The last five years have been filled with stress and fraught with complex decisions for parents. And the issues aren’t going away anytime soon. The pandemic brought health and parenting decisions to what has sometimes felt like a cataclysmic intersection. Even with all my training and background knowledge, it has frequently felt like there was no way to know what the right decision was for my family and my kids. I know many others have felt the same.
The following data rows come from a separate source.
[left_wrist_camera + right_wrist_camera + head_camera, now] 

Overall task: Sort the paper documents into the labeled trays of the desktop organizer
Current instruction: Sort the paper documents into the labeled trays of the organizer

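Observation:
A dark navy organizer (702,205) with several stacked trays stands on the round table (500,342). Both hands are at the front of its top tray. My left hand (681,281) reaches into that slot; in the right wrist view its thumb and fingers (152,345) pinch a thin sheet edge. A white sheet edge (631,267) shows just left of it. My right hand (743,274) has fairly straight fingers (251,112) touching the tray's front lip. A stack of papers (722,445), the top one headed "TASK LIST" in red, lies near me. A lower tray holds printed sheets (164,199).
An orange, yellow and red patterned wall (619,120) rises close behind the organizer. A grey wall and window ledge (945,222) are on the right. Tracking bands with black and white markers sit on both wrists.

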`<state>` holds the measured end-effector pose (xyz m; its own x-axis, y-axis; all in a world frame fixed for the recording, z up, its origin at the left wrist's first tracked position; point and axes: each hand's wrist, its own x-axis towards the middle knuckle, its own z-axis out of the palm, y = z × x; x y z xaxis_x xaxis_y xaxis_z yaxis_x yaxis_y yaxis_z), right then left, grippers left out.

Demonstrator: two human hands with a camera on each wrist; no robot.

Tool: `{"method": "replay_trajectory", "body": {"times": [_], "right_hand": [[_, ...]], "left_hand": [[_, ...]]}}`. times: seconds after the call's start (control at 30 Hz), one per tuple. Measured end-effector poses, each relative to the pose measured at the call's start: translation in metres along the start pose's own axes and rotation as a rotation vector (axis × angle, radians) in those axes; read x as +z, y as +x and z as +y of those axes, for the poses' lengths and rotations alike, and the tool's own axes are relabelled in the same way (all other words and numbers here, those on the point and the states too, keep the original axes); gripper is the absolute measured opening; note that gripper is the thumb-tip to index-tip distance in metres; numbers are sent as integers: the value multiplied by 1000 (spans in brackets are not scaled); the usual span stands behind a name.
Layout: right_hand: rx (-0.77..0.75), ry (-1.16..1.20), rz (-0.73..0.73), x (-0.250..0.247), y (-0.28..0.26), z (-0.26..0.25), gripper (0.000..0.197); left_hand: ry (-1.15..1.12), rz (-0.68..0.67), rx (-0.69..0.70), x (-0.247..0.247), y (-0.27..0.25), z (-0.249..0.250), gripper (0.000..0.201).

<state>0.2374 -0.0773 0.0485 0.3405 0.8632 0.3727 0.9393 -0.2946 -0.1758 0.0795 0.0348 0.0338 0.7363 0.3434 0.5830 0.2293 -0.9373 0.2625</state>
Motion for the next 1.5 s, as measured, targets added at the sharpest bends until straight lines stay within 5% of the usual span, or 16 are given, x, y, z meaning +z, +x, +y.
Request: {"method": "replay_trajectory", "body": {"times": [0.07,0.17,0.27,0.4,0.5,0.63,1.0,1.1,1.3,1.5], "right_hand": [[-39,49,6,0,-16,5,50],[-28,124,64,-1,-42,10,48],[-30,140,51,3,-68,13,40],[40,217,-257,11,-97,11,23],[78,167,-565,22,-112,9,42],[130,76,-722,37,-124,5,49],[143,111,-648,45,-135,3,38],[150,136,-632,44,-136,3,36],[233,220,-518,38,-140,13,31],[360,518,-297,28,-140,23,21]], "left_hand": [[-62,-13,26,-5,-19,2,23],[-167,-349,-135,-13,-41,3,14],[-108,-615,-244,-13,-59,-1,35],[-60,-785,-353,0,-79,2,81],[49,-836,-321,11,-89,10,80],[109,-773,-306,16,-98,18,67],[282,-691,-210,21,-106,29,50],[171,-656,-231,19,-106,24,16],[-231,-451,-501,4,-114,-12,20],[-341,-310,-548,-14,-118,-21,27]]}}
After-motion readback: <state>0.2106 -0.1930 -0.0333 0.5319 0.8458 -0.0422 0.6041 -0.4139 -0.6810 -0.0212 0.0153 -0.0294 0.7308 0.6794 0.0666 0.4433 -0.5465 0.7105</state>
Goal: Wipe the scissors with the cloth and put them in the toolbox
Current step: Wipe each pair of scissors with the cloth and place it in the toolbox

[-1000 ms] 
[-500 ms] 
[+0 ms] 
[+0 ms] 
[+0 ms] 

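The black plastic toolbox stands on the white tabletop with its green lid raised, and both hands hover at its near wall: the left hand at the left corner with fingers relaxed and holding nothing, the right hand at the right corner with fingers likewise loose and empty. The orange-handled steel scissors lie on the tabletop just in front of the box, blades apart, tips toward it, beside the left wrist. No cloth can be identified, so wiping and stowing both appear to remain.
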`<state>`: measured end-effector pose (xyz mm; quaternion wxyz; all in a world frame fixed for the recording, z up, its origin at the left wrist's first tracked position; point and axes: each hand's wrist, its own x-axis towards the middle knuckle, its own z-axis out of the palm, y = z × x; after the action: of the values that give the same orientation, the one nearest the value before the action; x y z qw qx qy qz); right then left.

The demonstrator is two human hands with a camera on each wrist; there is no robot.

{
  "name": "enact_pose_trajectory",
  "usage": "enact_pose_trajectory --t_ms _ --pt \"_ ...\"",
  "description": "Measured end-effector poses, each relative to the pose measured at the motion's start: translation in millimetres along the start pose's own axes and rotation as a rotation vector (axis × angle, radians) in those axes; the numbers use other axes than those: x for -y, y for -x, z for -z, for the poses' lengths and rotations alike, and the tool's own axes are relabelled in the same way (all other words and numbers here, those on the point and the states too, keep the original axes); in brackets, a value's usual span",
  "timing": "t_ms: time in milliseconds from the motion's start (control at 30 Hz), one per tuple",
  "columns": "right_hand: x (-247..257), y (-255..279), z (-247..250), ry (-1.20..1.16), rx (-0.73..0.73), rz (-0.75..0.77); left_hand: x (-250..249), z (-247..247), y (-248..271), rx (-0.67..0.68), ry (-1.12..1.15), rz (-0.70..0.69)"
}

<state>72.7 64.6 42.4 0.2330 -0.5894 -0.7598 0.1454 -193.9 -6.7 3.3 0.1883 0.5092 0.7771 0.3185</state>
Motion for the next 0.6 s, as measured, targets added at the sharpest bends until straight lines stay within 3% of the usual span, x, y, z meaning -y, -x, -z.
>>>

Especially those who don’t feel as comfortable around healthcare.
One of the most common questions my friends have asked me over the past 4 years, since the first COVID-19 vaccines came out, was “Are they safe?”. First, it was for themselves. And then, as the younger age groups were approved, it was for their kids. And my resounding answer was, and still is, YES. Yes, they are safe. But no, it’s not 100%. Nothing in life is.
So let’s dig into that a little bit more. Specifically, looking at the risk of myocarditis which has been in the news a lot over the past few years. Myocarditis is simply inflammation of the heart muscle. When the COVID vaccines were first approved, there was no hint of these cardiac risks. So when they started making the news, there was an outcry. Claiming the vaccines weren’t fully tested. Claiming the process was rushed. And let me reassure you. They were tested. And the process was not rushed. So what happened? And do you need to be worried about your kid’s heart?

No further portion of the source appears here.